In this lab, we will cover some R packages to train neural networks. We use the same datasets as in previous lab, Boston Housing data and Credit Scoring data.
# load Boston data
library(MASS)
library(tidyverse)
data(Boston)
maxs <- apply(Boston, 2, max)
mins <- apply(Boston, 2, min)
Boston.scaled <- as.data.frame(scale(Boston, center = mins, scale = maxs - mins))
index <- sample(nrow(Boston),nrow(Boston)*0.70)
boston.train <- Boston.scaled[index,]
boston.test <- Boston.scaled[-index,]
# load credit card data
credit.data <- read.csv("https://www.dropbox.com/s/tnoo06n8m842uit/credit_card_default.csv?dl=1")
credit.data<- rename(credit.data, default=default.payment.next.month)
# convert categorical data to factor
credit.data$SEX<- as.factor(credit.data$SEX)
credit.data$EDUCATION<- as.factor(credit.data$EDUCATION)
credit.data$MARRIAGE<- as.factor(credit.data$MARRIAGE)
# random splitting
index <- sample(nrow(credit.data),nrow(credit.data)*0.80)

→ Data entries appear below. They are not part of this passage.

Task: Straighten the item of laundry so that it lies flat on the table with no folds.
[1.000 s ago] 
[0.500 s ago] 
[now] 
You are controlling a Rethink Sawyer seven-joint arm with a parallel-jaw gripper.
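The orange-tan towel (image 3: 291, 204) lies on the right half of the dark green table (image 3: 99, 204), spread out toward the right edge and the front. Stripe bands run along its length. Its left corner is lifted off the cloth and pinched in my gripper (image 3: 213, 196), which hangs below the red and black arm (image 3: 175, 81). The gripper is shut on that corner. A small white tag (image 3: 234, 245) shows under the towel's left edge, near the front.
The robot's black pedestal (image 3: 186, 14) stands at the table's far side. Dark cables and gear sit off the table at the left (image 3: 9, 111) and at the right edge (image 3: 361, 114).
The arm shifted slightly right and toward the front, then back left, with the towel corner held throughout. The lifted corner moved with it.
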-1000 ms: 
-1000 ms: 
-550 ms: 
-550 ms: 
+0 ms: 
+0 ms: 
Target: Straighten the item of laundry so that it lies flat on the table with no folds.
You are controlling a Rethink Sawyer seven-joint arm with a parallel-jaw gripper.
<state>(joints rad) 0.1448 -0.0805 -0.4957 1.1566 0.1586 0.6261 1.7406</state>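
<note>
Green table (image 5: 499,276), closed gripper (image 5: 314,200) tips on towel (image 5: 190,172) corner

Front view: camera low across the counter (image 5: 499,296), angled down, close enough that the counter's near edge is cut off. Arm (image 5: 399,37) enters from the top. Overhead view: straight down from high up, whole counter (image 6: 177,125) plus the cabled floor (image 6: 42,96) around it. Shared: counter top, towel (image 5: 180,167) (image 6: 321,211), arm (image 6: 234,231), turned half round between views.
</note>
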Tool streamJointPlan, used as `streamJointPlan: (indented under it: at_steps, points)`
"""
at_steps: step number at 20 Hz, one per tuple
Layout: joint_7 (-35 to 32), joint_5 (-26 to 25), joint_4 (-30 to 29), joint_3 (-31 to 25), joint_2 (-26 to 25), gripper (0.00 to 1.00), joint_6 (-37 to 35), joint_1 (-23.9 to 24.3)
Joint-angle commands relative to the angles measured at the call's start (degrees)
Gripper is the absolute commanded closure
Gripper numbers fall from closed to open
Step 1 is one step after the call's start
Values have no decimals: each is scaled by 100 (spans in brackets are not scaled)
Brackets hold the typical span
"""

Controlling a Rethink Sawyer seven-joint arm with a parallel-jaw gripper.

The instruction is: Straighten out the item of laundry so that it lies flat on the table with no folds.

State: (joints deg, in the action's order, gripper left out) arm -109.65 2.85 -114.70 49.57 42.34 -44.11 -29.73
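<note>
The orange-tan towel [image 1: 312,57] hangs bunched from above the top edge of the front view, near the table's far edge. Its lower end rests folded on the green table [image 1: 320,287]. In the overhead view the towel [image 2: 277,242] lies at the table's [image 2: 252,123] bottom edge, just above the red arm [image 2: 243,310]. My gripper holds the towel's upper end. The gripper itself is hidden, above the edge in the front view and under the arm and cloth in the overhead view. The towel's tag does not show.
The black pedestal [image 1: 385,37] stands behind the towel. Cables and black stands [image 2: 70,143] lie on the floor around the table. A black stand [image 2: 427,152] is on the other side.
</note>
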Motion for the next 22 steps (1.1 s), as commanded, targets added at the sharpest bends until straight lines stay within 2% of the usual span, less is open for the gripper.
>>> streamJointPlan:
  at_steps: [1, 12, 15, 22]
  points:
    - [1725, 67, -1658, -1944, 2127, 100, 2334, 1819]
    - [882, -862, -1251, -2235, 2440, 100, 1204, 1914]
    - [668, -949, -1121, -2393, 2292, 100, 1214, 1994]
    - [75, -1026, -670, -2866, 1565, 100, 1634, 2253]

credit.train = credit.data[index,]
credit.test = credit.data[-index,]
# load MNIST data
digit<- data.matrix(read_csv("https://www.dropbox.com/s/ulujvi2a4ykfzju/train.csv?dl=1"))
# random splitting
index<- sample(1:nrow(digit), 0.6*nrow(digit))
train<- digit[index,]
test<- digit[-index,]
# standardize X
train.x <- train[,-1] #remove 'label' column
test.x<- test[,-1]
train.y <- train[,1] #label column
test.y<- test[,1]
train.x <- train.x/255
test.x <- test.x/255
neuralnet
The R package neuralnet
is available to fit simple (less
hidden layers) artifical neural network models. One good thing about
this package is that user can visualize the fitted neural networks as
well as the weights.
library(neuralnet)
We use our familiar Boston housing data for demonstration. Note, it is recommended that the data is standardized including response variable (to [0,1]), and we have done this when we load the data.

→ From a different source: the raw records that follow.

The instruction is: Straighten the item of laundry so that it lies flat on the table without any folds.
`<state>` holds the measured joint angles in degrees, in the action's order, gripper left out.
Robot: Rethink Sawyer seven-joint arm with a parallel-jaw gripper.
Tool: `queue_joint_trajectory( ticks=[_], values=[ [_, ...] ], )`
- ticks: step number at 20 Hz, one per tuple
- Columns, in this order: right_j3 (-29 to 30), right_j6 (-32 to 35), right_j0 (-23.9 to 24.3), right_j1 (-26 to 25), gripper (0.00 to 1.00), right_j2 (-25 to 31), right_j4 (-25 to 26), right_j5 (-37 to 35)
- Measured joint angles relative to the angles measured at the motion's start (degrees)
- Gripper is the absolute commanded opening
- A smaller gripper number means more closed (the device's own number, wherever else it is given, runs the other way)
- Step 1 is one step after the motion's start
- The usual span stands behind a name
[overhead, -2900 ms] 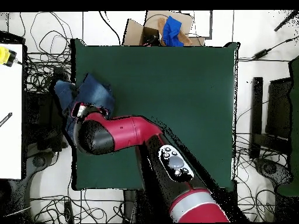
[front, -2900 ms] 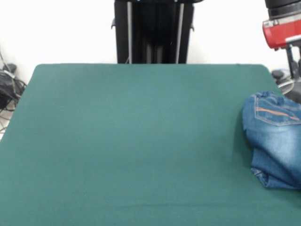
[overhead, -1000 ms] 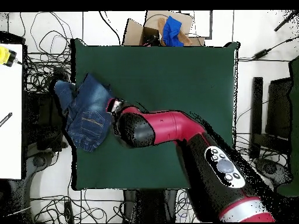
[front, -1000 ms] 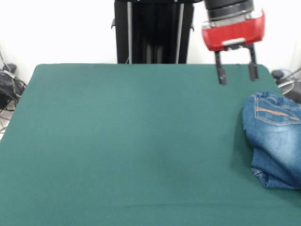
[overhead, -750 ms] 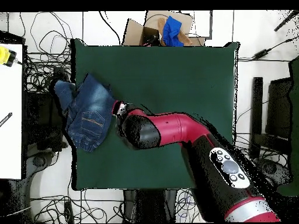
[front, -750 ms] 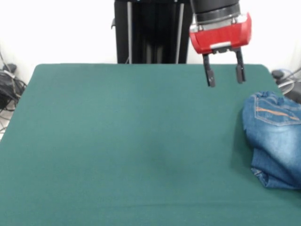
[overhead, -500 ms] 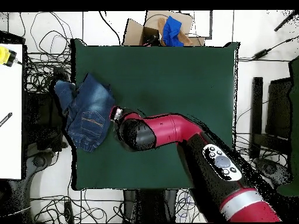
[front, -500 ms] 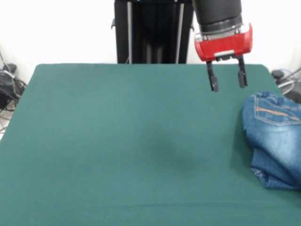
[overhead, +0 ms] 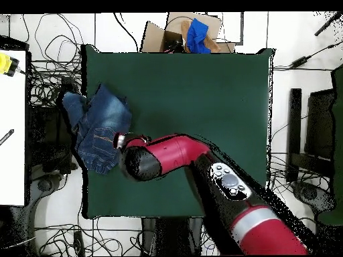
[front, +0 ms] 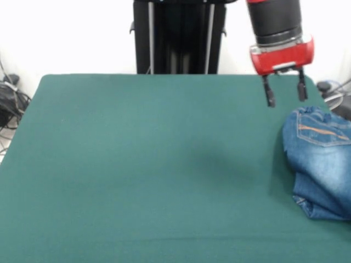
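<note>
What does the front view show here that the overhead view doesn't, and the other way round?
Only the front view shows the open gripper with its two fingers apart, hanging above the dark green cloth-covered table. Only the overhead view shows the bunched blue denim jeans overhanging the table's edge, plus a cardboard box beyond the far side. Both show the red and black arm beside the crumpled jeans.
</note>
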<state>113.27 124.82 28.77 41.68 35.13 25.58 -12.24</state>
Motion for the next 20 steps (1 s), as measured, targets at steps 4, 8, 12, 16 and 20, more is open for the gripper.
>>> queue_joint_trajectory(
  ticks=[4,8,12,16,20],
  values=[
    [-0.01,0.0,-6.97,-0.66,1.0,-3.71,1.45,5.91],
    [-0.02,0.0,-14.67,-3.03,1.0,-7.64,1.7,12.96],
    [-0.03,0.0,-18.5,-4.75,1.0,-9.2,1.23,15.89],
    [-0.04,0.0,-22.12,-6.69,1.0,-10.67,-0.12,17.21],
    [-0.06,0.0,-21.62,-8.59,1.0,-10.8,-0.18,17.22]
  ],
)
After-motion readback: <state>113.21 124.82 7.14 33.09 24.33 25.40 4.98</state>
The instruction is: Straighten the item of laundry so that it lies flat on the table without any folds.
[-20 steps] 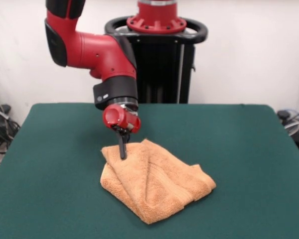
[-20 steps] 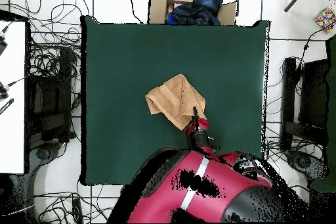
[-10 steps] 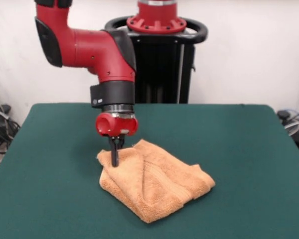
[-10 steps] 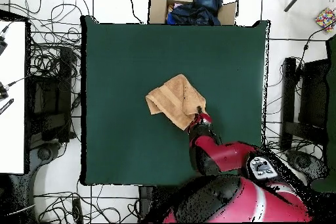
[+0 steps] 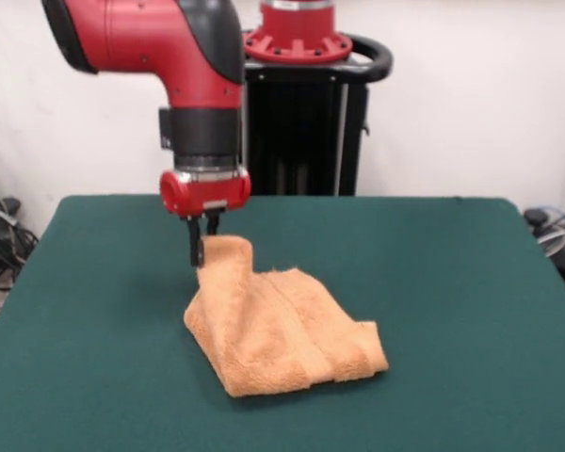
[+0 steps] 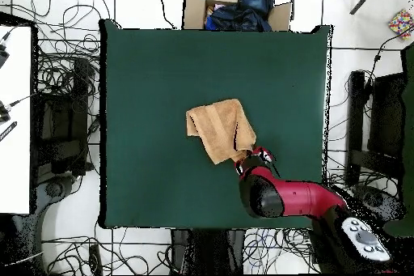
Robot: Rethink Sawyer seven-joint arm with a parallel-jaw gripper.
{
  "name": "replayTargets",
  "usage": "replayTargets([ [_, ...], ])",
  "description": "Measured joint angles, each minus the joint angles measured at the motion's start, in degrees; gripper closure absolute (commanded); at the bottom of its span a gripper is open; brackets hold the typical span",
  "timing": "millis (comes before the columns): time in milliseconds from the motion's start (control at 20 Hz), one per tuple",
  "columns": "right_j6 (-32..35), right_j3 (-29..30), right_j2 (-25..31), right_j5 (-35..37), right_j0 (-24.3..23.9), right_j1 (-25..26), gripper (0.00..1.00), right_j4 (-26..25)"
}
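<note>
The light orange towel (image 5: 273,325) lies crumpled and folded on the green desk (image 5: 452,282), a little toward the robot's side of the desk's middle and well clear of every edge. In the front view its long axis runs from about 10 o'clock to 4 o'clock: the raised corner sits at the 10 o'clock end, lifted off the felt, and the cloth slopes down from there to a thick rolled fold at the 4 o'clock end, which rests on the desk. A ridge runs down the slope along that same line, and several layers show stacked at the low edge. The hand (image 5: 200,247) hangs straight down from the red wrist, its two dark fingers (image 5: 195,245) pressed close together and pinching the towel's raised corner, with the cloth bunched just beside the fingertips. In the overhead view the towel (image 6: 220,128) appears as a rough quadrilateral near the desk's (image 6: 162,70) centre, its long axis running from about 11 o'clock to 5 o'clock, narrowing to a point at the 5 o'clock end where it meets the hand (image 6: 245,159). The red arm (image 6: 299,200) reaches in from the 5 o'clock corner of that view. A cardboard box (image 6: 234,10) with dark cloth in it sits off the desk at 12 o'clock.
</note>
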Motion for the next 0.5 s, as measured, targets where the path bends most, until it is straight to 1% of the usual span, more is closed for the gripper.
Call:
replayTargets([
  [150, 0.0, 2.03, 1.34, 2.38, -1.28, -2.47, 1.0, 2.21],
  [250, 0.0, 4.14, 2.66, 4.72, -2.26, -5.24, 1.0, 4.66],
  [500, 0.0, 7.42, 4.79, 8.8, -3.39, -10.3, 1.0, 8.85],
])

# fit neural network with one hidden layer
boston.ann1<- neuralnet(medv~., data = boston.train, hidden = 5, linear.output = TRUE)
#Plot the neural network
plot(boston.ann1)
Prediction on testing sample.
boston.pred1<- compute(boston.ann1, boston.test)
boston.pred1<- boston.pred1$net.result
## scale back
boston.pred1 <- boston.pred1*(maxs[14] - mins[14])+mins[14]
y.test <- boston.test$medv*(maxs[14] - mins[14])+mins[14]
mean((y.test-boston.pred1)^2)
## [1] 21.19456
Let’s add another hidden layer.
# fit neural network with one hidden layer
boston.ann2<- neuralnet(medv~., data = boston.train, hidden = c(5,3), linear.output = TRUE)
#Plot the neural network
plot(boston.ann2)
Prediction on testing sample.
boston.pred2<- compute(boston.ann2, boston.test)
boston.pred2<- boston.pred2$net.result
## scale back
boston.pred2 <- boston.pred2*(maxs[14] - mins[14])+mins[14]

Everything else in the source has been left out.